Given information ->
####
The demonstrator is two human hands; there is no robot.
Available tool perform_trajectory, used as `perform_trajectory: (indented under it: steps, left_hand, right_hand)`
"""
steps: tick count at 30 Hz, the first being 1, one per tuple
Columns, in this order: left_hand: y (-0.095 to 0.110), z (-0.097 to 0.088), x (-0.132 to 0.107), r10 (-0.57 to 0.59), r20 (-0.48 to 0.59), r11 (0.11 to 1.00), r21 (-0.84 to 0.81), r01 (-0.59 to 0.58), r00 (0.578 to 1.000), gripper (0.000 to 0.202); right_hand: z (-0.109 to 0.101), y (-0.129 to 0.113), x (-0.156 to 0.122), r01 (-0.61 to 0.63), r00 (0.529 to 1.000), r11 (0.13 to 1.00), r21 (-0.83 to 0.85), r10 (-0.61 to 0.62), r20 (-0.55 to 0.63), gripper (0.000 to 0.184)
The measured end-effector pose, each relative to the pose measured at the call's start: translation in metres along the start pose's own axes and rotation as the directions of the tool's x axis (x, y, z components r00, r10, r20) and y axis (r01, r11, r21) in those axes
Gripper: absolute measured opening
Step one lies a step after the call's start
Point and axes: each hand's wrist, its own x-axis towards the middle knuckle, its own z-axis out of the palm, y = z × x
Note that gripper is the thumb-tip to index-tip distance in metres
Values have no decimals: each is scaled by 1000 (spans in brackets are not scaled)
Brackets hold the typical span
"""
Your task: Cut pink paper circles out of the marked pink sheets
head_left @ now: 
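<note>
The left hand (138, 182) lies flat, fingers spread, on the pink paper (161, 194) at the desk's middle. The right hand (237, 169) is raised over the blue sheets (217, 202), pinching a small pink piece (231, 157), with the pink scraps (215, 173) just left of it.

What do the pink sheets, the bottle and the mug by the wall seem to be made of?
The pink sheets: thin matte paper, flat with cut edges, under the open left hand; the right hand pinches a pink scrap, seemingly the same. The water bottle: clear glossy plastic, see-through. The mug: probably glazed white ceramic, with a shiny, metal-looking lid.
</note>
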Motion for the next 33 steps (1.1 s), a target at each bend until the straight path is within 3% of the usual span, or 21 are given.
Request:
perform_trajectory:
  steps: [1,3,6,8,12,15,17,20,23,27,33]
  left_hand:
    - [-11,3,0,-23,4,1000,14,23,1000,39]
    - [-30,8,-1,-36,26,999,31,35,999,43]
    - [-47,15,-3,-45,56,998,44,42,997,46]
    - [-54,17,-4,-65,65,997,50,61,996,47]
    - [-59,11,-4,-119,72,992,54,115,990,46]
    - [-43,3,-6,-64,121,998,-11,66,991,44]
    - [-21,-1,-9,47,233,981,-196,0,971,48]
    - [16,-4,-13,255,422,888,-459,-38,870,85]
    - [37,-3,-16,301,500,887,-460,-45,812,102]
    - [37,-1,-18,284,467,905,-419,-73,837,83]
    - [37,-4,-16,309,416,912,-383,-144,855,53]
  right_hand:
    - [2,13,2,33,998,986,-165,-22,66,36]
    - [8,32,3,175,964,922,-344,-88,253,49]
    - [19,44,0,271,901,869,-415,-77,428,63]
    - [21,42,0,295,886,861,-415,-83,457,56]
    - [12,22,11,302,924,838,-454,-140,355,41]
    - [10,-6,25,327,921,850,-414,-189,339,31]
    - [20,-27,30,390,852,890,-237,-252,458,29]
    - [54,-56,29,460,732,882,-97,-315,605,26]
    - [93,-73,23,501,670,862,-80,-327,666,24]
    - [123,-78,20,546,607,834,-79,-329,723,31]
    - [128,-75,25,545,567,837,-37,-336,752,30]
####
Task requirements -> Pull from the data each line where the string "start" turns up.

Task answer ->
The measured end-effector pose, each relative to the pose measured at the call's start: translation in metres along the start pose's own axes and rotation as the directions of the tool's x axis (x, y, z components r00, r10, r20) and y axis (r01, r11, r21) in those axes
Step one lies a step after the call's start

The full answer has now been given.